Required mitigations include verified identity claims where available, signed and expiring link challenges, explicit user consent, per-channel capability checks, default-deny policy options, tenant partitioning, and uninformative denial messages on shared channels.

### Idempotency and replay

Exactly-once delivery is not a realistic guarantee. The design must provide:

- stable run, continuation, and delivery-attempt identifiers,
- channel-level idempotency keys where protocols support them,
- bounded retry with jitter and explicit terminal states,
- replay windows and expiration,
- duplicate suppression for persisted attempts, and
- clear semantics for "delivered", "accepted by platform", and "observed by user".

### Storage

Enhancement storage must stay distinct from v1 `AgentSession` history and workflow checkpoints unless an implementation deliberately backs them with the same physical store.

Stored data should be schema-versioned, minimized, encrypted or otherwise protected as appropriate, and partitioned by tenant/project. Link records, continuation records, active-channel state, delivery attempts, dead letters, and serialized payloads need independent TTL and deletion policies.

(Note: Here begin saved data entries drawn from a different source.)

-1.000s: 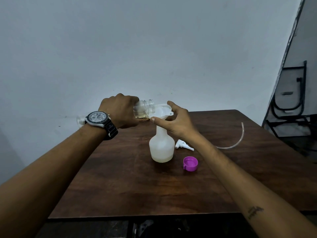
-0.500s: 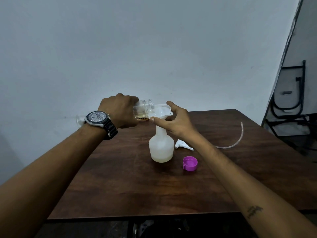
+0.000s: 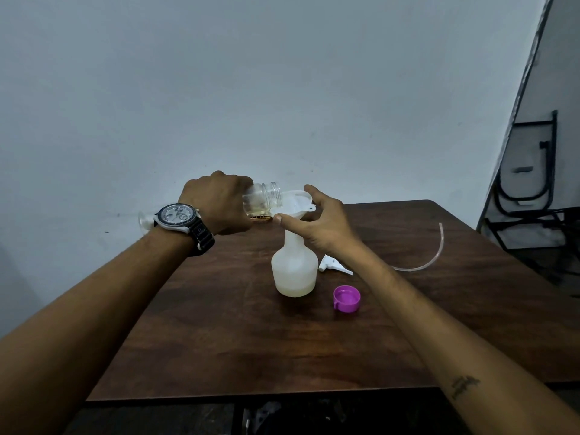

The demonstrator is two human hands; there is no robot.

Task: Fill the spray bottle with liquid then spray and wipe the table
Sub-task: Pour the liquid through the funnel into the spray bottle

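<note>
A white translucent spray bottle (image 3: 294, 271) stands uncapped in the middle of the brown wooden table (image 3: 219, 340), with a little liquid at its bottom. A white funnel (image 3: 295, 202) sits in its neck. My right hand (image 3: 320, 224) holds the funnel's rim between thumb and fingers. My left hand (image 3: 216, 205) grips a clear bottle (image 3: 262, 199) tipped on its side, mouth over the funnel, with a little yellowish liquid inside. The white spray head (image 3: 334, 265) with its clear tube (image 3: 430, 255) lies on the table right of the spray bottle.
A purple cap (image 3: 346, 299) lies upside down in front and to the right of the spray bottle. A grey wall stands right behind the table. Black metal chair frames (image 3: 530, 183) lean at the far right.
</note>
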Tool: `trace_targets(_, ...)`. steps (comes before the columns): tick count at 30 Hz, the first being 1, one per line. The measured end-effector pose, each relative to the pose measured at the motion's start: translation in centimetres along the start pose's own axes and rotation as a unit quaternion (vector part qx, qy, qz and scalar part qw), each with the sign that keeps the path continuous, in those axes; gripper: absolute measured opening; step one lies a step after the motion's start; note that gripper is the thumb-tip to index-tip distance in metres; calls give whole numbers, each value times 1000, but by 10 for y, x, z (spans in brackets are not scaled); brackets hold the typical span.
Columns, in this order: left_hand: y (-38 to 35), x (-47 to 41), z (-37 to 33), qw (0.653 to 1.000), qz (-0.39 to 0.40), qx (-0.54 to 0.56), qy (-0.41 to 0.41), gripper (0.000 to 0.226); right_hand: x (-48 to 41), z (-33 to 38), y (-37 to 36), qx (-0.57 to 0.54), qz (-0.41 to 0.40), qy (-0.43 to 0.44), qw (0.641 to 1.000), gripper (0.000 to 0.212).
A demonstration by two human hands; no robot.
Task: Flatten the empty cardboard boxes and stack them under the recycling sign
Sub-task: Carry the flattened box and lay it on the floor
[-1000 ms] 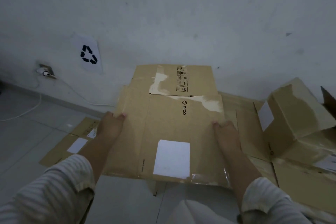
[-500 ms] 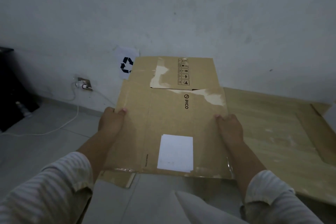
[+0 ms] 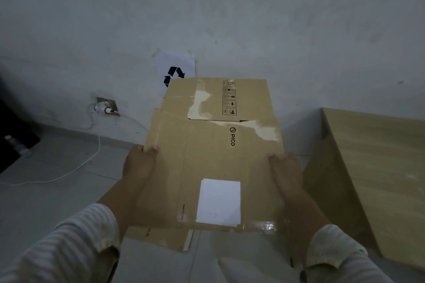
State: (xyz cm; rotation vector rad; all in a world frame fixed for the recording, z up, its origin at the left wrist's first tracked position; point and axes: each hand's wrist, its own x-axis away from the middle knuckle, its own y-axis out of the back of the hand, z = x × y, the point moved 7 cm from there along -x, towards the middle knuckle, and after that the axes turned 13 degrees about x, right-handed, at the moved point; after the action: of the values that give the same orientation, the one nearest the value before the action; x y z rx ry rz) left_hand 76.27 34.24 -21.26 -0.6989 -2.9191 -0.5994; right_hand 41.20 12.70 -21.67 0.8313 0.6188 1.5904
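Observation:
A flattened brown cardboard box (image 3: 213, 151), printed PICO and bearing a white label, is held level in front of me. My left hand (image 3: 138, 163) grips its left edge and my right hand (image 3: 286, 170) grips its right edge, thumbs on top. The box's far flap covers the lower part of the white recycling sign (image 3: 176, 69) taped to the wall. Beneath the held box, another flat piece of cardboard (image 3: 161, 239) lies on the floor, mostly hidden.
A large wooden-looking board or low table (image 3: 377, 167) stands at the right. A wall socket with a white plug (image 3: 104, 107) sits left of the sign, and its white cable (image 3: 69, 172) trails over the grey floor. A dark object (image 3: 13, 145) stands at the far left.
The view has swung left: the unflattened boxes at the right are gone from sight. The held flat box now sits in front of the recycling sign, over the cardboard on the floor.

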Motion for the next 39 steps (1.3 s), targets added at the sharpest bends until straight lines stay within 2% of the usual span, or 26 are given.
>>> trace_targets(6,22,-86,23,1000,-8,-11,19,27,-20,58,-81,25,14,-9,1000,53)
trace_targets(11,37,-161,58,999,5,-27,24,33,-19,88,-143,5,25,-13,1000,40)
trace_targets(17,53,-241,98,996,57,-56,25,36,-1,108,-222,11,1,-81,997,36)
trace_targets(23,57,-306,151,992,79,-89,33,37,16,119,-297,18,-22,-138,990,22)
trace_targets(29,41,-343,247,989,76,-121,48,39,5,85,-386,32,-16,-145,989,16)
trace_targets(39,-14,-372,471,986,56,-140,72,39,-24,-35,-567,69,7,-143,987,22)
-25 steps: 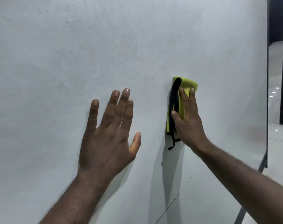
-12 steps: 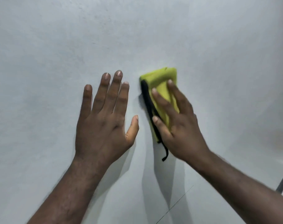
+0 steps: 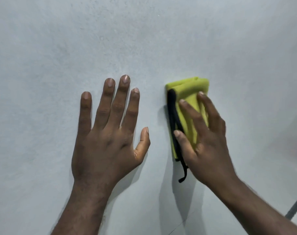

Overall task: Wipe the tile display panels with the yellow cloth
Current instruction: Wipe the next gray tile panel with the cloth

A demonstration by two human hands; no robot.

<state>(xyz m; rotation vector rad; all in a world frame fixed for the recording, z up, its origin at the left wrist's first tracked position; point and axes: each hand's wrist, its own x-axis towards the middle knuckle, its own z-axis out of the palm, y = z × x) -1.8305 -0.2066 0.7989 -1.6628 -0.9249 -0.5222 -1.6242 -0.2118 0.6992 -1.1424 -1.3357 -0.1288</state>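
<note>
A pale grey tile display panel [image 3: 144, 39] fills almost the whole view. A folded yellow cloth [image 3: 186, 92] with a black edge strip lies flat against it, right of centre. My right hand [image 3: 207, 145] presses the cloth to the panel with straight, spread fingers; a loose black end hangs below the palm. My left hand [image 3: 107, 138] rests flat on the bare panel just left of the cloth, fingers straight and slightly apart, holding nothing.
A thin joint line [image 3: 180, 226] runs diagonally across the panel at the bottom centre. A dark metal frame bar [image 3: 295, 209] shows at the lower right edge.
My right hand slid the cloth leftward, from near the panel's right edge toward my left hand. The view swung left and closed in, so the panel's right frame has left the view.
</note>
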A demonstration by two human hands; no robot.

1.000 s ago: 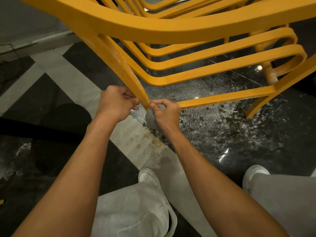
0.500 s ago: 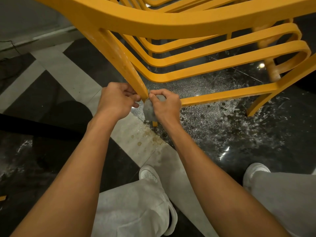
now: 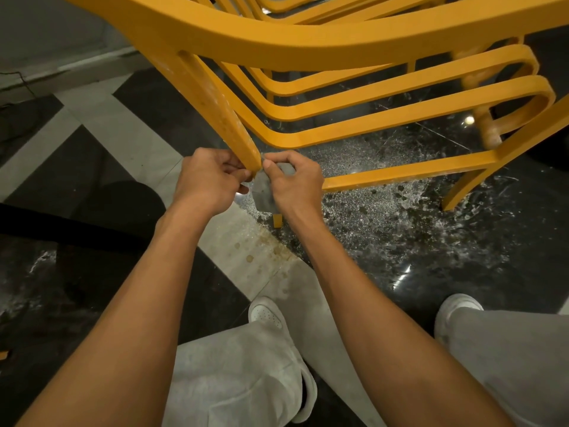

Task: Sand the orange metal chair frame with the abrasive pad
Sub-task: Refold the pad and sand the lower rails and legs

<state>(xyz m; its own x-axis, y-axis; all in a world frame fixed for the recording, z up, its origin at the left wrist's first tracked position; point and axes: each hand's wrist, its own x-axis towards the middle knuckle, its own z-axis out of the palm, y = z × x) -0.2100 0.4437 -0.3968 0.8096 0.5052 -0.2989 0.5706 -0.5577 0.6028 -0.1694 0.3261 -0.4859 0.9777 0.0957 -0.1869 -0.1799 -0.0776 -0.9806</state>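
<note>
While leaning over the frame [image 3: 308,47], working at the low end of its near leg [image 3: 215,106] with both hands. Curling the left hand [image 3: 206,180] round the leg's left side, fingers folded in tight against the orange metal. Pinching the grey pad [image 3: 263,189] in the right hand [image 3: 295,180], between thumb and bent fingers, and pressing it to the leg's right side, just beside the joint with the low rail [image 3: 400,174]. Letting the pad's lower part hang below the right thumb, between the two hands, touching the leg. Holding the hands close together, nearly touching across the leg.

Seeing pale scuffs and speckles along the leg above the hands. Seeing also a small orange bit [image 3: 277,220] just below the pad, and being unable to tell whether it belongs to the leg or is lying loose.

Resting both feet on a glossy black floor [image 3: 446,257] crossed by a pale stripe [image 3: 129,131], with pale dust and flecks spreading under the frame and yellowish spots [image 3: 249,258] dotting the stripe near the leg. Wearing light grey trousers [image 3: 240,380] and white shoes: left shoe [image 3: 266,314] at the stripe's edge below the hands, right shoe [image 3: 455,306] well apart on the black to the right.

Facing several curved orange slats [image 3: 400,118] stacking up behind the leg and looping round at the right. Noting a grey wall base [image 3: 77,66] running along the far left.
</note>
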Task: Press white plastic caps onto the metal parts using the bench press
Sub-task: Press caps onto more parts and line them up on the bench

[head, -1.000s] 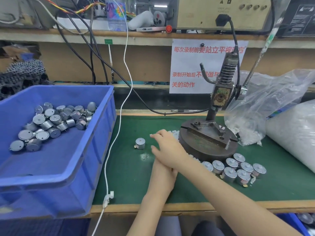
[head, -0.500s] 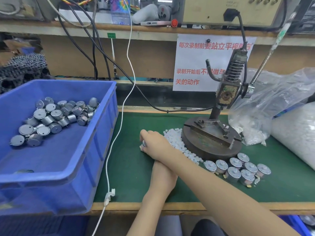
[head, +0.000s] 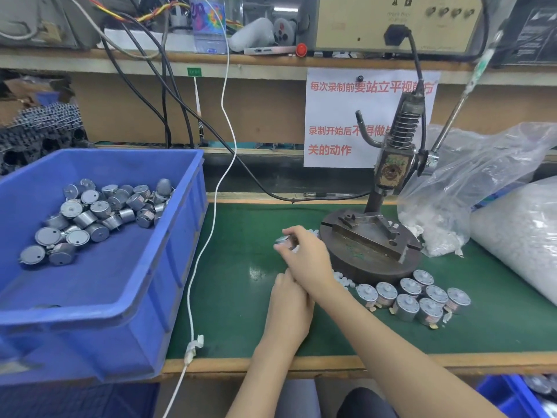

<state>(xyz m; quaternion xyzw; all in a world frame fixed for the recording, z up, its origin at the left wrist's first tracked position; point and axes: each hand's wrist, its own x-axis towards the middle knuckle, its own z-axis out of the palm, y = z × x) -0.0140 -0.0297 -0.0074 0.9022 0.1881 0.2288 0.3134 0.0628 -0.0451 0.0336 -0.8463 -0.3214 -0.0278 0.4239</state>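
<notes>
The right hand (head: 304, 257) reaches across to the left of the bench press (head: 370, 242) and pinches a metal part (head: 284, 240) at its fingertips, the fingers curled around the part's far side and the thumb on its near side. The part is a short silver cylinder held just above the green mat (head: 235, 297). One flat face seems to point up and to the left, so its short axis leans that way, though blur keeps the exact tilt unclear. Only the left edge of the part shows past the fingers; the rest is hidden behind them. The left hand (head: 289, 306) lies low over the mat with its fingers tucked under the right wrist, so it cannot be told whether they are curled or straight, or whether they hold anything. At the left, a blue bin (head: 187, 236) holds a pile of metal parts (head: 90, 218) heaped toward its back corner, lying at all angles. In front of the press's round base, a cluster of metal parts (head: 413, 297) stands upright on the mat in two rough rows, touching one another. Loose white caps (head: 340, 279) lie on the mat along the base's left edge, near the right hand. To the right of the press, an open clear bag (head: 437, 233) holds more white pieces, and a large full bag (head: 518, 230) lies beside it.
</notes>
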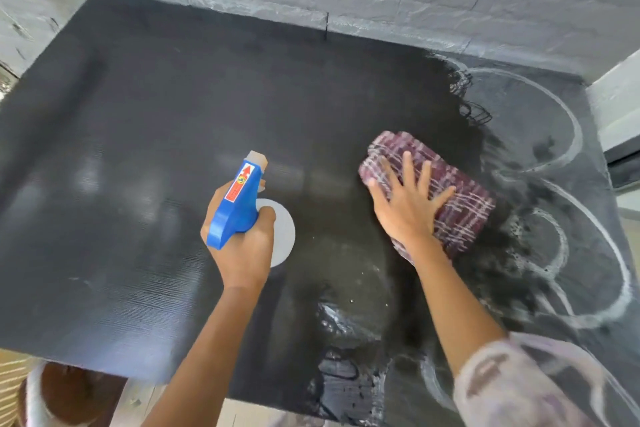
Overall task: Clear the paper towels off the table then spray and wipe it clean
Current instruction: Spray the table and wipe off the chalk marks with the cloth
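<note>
Patterned sleeve [512, 381] leads to the right hand [405, 210], fingers [409, 168] spread flat on a plaid cloth [460, 198]. Left of it, the left hand [242, 246] grips a spray bottle [235, 208].

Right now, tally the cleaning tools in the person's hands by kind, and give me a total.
Spray bottle: 1, blue trigger head, gripped by the left hand above the table
Cloth: 1, plaid, pressed flat on the table by the right hand
Total: 2
</note>
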`<state>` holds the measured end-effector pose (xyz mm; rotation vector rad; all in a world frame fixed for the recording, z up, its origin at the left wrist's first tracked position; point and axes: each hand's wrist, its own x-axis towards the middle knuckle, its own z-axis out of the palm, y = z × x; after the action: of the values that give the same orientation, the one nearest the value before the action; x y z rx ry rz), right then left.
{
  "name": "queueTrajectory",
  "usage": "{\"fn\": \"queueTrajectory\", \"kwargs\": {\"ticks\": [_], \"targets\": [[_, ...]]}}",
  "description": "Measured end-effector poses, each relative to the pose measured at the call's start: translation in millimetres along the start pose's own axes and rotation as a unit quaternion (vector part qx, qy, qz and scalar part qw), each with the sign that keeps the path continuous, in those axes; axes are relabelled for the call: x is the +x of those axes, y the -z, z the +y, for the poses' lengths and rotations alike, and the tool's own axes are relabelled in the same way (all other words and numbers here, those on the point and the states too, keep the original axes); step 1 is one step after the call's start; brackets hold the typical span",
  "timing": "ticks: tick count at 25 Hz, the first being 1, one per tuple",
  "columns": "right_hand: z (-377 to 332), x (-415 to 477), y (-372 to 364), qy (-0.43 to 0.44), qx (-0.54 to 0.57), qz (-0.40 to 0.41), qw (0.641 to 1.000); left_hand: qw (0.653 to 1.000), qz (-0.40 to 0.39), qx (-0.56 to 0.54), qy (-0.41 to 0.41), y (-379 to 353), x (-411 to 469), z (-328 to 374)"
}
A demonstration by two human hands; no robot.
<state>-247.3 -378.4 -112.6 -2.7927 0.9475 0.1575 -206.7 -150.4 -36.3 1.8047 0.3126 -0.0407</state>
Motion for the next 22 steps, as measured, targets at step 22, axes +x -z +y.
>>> {"fn": "queueTrajectory", "kwargs": {"ticks": [22], "targets": [[-2.7,-210.3,-41.3,0.308,-0.066,-0.004,0.949,0.995,-0.087,-0.009,-0.044,36.4,-32.5,18.8]]}}
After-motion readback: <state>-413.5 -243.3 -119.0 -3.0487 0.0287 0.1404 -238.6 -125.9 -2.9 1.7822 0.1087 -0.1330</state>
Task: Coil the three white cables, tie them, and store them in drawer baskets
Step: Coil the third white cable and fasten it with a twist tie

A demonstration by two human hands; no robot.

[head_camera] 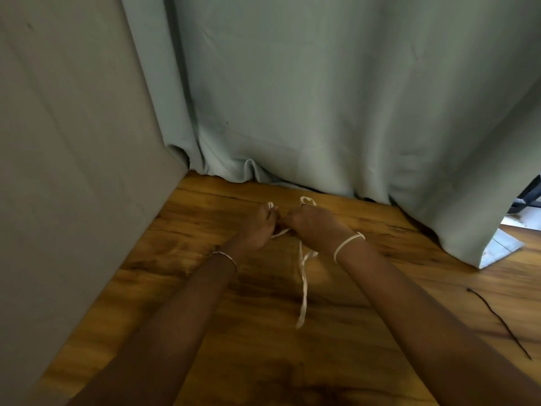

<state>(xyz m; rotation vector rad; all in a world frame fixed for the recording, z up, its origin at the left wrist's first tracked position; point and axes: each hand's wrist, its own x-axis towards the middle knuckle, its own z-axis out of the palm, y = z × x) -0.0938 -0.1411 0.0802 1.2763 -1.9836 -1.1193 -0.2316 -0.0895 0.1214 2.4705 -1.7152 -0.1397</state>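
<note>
Left hand (257, 227): fingers curled, with the fingertips pinching a short white end of the white cable (303, 288). The hand is raised above the floor and sits knuckle to knuckle with the other hand.
Right hand (313, 224): closed into a fist round the same cable. A small loop of it stands out above the knuckles.
White cable, position: held in the air between both hands, over the middle of the wooden floor (366, 332). One short run crosses from hand to hand below the fingers. A longer tail hangs down from that run towards the onlooker's side.
White cable, condition: the hanging tail is blurred, so it cannot be told whether its tip touches the floor. How many turns lie inside the right fist cannot be told either.
Left wrist: carries a thin bracelet (225, 256).
Right wrist: carries a white band (348, 244) wrapped once round it.
Floor, right side: a thin black cord (497, 317) lies loose, well apart from the hands.
Background: a pale green curtain (322, 98) hangs behind the hands, its hem resting on the floor.
Left boundary: a plain grey panel (73, 142) stands beside the curtain.
</note>
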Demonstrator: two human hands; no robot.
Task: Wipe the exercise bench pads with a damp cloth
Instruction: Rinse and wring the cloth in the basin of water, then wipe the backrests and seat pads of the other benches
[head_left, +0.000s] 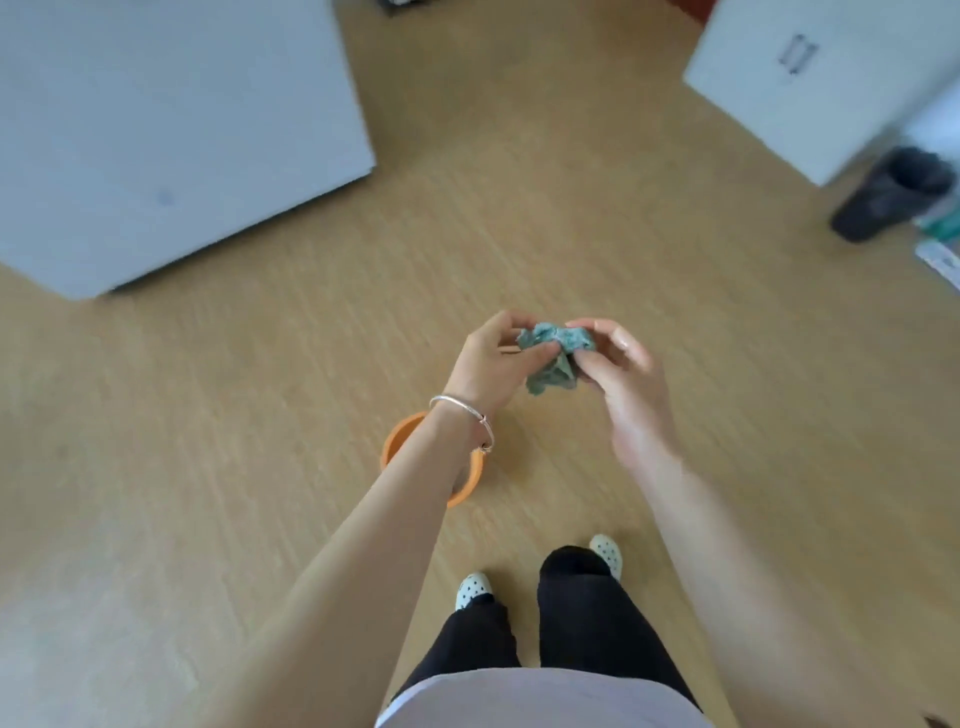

### Observability and support

The design must include structured logs, traces, and metrics for link attempts, authorization decisions, delivery scheduling, retries, replay, and dead-letter outcomes. Logs must avoid message content and sensitive identity claims by default. Operators need a way to inspect, revoke, replay, or purge stuck records safely.

## Validation Gates

Before these enhancements are accepted:

- A reviewed threat model covers identity linking, authorization, non-originating delivery, multicast, and replay.
- Cross-channel linking tests prove a verified identity can link two channels and that unlink/deny paths do not leak information.
- Authorization tests cover native-id allowlists, verified-claim allowlists, default-deny behavior, and misconfiguration failures.
- Delivery tests cover originating-only, specific-channel, active-channel, selected-channel, and all-linked routing.
- Background/continuation tests cover polling fallback, cancellation or expiration, process restart, retry, and dead-letter behavior.
- Codec tests prove payloads are versioned, redacted where needed, backward compatible, and rejected safely when unknown.
- Multicast tests prove fan-out is bounded, independently retried, and idempotent per destination.
- Observability tests or manual validation prove support operators can correlate a request to delivery attempts without exposing sensitive content.

## Relationship to ADR-0027

ADR-0027 remains valid without any of these enhancements. This ADR extends the hosting model only after the safety, storage, and support requirements above are satisfied.